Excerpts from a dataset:
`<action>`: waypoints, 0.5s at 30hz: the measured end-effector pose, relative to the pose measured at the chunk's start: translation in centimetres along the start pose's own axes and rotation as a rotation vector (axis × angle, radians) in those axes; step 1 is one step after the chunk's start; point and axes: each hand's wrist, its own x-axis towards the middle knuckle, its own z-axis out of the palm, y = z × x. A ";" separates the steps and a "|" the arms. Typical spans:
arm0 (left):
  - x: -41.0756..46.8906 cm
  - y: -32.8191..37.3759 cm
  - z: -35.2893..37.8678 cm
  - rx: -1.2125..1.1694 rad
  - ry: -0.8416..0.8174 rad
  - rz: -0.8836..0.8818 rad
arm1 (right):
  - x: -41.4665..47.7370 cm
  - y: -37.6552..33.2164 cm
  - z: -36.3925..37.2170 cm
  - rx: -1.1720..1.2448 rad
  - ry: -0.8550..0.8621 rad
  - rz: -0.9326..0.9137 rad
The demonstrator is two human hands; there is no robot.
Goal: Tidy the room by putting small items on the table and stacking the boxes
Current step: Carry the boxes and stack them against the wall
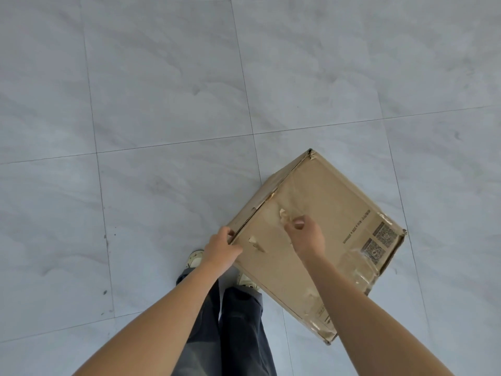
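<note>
A worn brown cardboard box [330, 202] with torn tape and printed codes on its top sits low in front of me, right of centre, turned diagonally. My left hand [221, 246] grips the box's near-left corner, fingers curled over the edge. My right hand [306, 236] rests on the top face near its middle, fingers bent and pinching at the torn tape. I cannot tell whether the box is lifted off the floor or resting on it.
Grey marbled floor tiles [162, 90] with thin dark seams fill the view. My legs in dark trousers and light shoes [193, 259] stand just left of the box. No table or other boxes are in view.
</note>
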 end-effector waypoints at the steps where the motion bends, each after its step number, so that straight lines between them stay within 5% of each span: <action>1: 0.0 0.0 0.0 -0.027 -0.007 -0.009 | 0.0 0.1 0.0 -0.008 0.009 -0.015; 8: -0.1 0.5 0.1 -0.353 -0.048 -0.136 | -0.8 -0.4 0.3 -0.143 0.102 -0.107; 15: -1.2 3.3 2.6 -0.417 -0.028 -0.027 | -0.5 0.9 -1.8 -0.032 0.176 -0.057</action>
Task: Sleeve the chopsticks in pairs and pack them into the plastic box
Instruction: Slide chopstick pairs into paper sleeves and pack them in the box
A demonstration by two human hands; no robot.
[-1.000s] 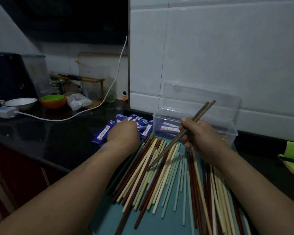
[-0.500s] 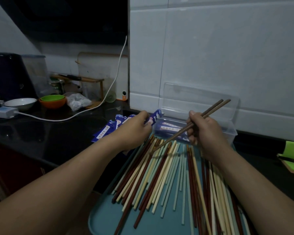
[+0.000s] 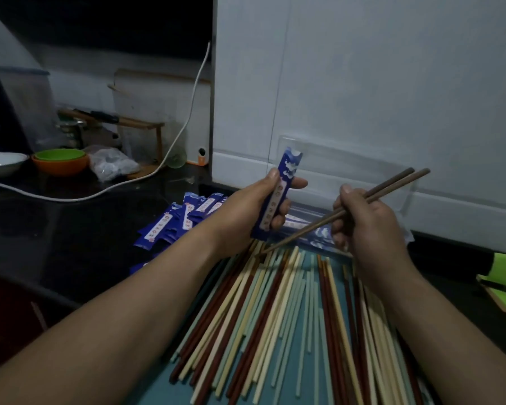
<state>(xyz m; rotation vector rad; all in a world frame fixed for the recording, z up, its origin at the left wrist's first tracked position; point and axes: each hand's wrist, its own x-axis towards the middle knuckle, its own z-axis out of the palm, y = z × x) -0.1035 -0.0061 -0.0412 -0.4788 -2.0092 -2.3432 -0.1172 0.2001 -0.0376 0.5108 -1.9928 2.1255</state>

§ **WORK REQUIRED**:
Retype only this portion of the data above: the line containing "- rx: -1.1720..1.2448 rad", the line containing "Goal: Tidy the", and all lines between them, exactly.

§ **EXPECTED ANSWER**:
  - rx: -1.1720..1.2448 rad
  - ry: -0.8550..0.8621 rad
  - rz: -0.9326..0.9137 rad
The demonstrator is two human hands; there is no robot.
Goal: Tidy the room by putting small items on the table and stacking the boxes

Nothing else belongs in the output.